Сезон свинцовых дождем
1 августа 1914 года — 80 лет назад — началась первая мировая война, в которую вступили Германия, Россия, Англия, Франция, почти вся Eвропа, затем Китай и США.
В истории человечества эта война занимает особое место. Первое. По географическим масштабам. По последствиям. По жестокости.
Все прежние войны вели профессиональные армии, еще сохранявшие что-то от рыцарских поединков. Исход военных противостояний, даже если они затягивались на десятилетия, решался двумя-тремя сражениями. Народы в целом не воевали. Мировая война все это переменила. Она загнала в окопы слишком много мужчин и заставила их убивать. Убить — означало выжить. Жестокость вошла в повседневный фронтовой быт, в искусство, даже в религию. Жестокость раздула угли идеологий, классовой борьбы и расовой ненависти.

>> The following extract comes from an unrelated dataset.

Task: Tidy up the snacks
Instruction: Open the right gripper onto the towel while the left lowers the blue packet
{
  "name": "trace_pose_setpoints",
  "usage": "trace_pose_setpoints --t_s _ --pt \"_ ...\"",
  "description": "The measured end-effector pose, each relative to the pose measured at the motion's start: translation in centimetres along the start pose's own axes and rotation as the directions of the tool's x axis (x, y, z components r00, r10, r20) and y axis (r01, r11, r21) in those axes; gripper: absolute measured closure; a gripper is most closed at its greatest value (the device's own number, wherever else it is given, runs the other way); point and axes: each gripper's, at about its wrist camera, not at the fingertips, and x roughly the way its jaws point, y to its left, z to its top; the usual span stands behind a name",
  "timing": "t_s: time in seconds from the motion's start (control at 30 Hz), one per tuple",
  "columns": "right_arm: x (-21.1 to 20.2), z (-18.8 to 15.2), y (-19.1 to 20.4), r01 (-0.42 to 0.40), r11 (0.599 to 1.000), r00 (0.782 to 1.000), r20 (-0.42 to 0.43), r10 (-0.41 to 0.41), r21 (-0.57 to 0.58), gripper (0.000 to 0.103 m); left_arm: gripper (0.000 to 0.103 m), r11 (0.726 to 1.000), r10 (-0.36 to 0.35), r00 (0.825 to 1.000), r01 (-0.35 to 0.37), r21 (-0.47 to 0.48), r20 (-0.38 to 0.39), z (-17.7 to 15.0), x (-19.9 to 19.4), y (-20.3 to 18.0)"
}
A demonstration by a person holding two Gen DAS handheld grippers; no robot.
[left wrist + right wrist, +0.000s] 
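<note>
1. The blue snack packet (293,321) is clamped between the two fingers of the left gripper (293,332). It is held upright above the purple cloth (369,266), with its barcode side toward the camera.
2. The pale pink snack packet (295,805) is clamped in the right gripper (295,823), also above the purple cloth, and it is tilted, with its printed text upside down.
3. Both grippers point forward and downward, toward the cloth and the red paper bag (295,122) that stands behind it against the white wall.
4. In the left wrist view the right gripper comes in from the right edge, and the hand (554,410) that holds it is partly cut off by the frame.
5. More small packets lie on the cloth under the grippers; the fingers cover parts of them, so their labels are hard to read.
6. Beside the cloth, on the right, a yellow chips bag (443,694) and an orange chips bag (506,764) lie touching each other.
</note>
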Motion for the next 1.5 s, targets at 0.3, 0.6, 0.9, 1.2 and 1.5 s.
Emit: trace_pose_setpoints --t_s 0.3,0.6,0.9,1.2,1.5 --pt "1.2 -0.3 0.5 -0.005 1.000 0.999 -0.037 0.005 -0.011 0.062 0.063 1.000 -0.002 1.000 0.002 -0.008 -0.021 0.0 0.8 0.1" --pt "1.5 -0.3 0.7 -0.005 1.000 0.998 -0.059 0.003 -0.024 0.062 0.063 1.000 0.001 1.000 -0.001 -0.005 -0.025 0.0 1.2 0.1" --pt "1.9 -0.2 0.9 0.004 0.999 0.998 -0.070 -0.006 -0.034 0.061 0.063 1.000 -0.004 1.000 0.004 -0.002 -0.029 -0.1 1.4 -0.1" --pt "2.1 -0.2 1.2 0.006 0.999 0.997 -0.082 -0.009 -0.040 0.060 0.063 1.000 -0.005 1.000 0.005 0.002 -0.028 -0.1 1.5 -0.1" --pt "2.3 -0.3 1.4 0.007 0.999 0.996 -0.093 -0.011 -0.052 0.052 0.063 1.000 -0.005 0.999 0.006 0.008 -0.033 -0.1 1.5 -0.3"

В воюющих государствах все газеты объединились в травле врага. Все политические партии призывали к ненависти. Школа и церковь учили ненавидеть, ловить шпионов, искать измену.
Нормальный, привычный, разумный мир был опрокинут. В сознании миллионов людей, сбитых с толку, перекатывались волны злобы, страха и отчаяния. Там, где растерянность была особенно невыносимой, массы ухватились за вождя. Ленин и Сталин, Муссолини и Гитлер вылеплены из одного материала, созданного мировой войной. Из материала ненависти. От этого и сходство того, что они создали.
В первой мировой войне, несмотря на официальную капитуляцию и мирные договоры, не было победителей. Мир оказался непрочным. Кажется, будто война, начавшаяся 80 лет назад, до сих пор не кончилась. Ненависть Версаля, Галиции и мазурских болот кипит в малых войнах и в уличном терроризме.
Садизм хорватов и жестокость сербов в Боснии разве что во сне мог бы себе представить европеец в предвоенном 1913 году. После громких международных трибуналов, после всех обличений фашизма — новые взрывы расизма в благополучной Германии, зверство толпы в стране, где люди сыты, одеты, обуты и проводят отпуск на море. Что же говорить о голодных двух третях человечества? Там экстремизм перестал быть уделом меньшинства и уже не вызывает массовых протестов.
Характер террора тоже изменился — в сторону еще большей жестокости. Когда-то эсер Каляев, увидев рядом с приговоренным к смерти великим князем Сергеем Александровичем его жену и детей, положил бомбу обратно в сумку и дождался следующего случая — когда великий князь ехал один. В июле 1918 года большевики без нравственных колебаний расстреляли всю царскую семью. На днях в аэропорту Минеральные Воды современные террористы, не раздумывая швырнули гранату в за’х1аченных ими заложников.
События на Балканах, на Кавказе и в Центральной Азии все чаще напоминают о сезоне «свинцовых дождей», разразившемся над миром 1 августа 1914 года. Отпечатки ступней сербского террориста Гаврилы Принципа на месте сараевского убийства австрийского престолонаследника эрцгерцога Франца Фердинанда и трупы после минометного обстрела рынка в том же самом городе напоминают об одном — о жестокости.
Почему эта разрушительная страсть сильнее разума? Укротить стихию ненависти оказалось невозможно одними правительственными решениями и официальными миротворческими инициативами. Нужен сдвиг в поведении миллиардов людей. Сумеют ли они прислушаться друг к другу ради спасения жизни на Земле? Поднимутся ли над своей духовной вялостью и разобщенностью?
Некоторые философы рассчитывают на энергию отчаяния -человечество подтолкнет к солидарности железная кнопка катастроф. 80-летний отрезок этого пути уже пройден.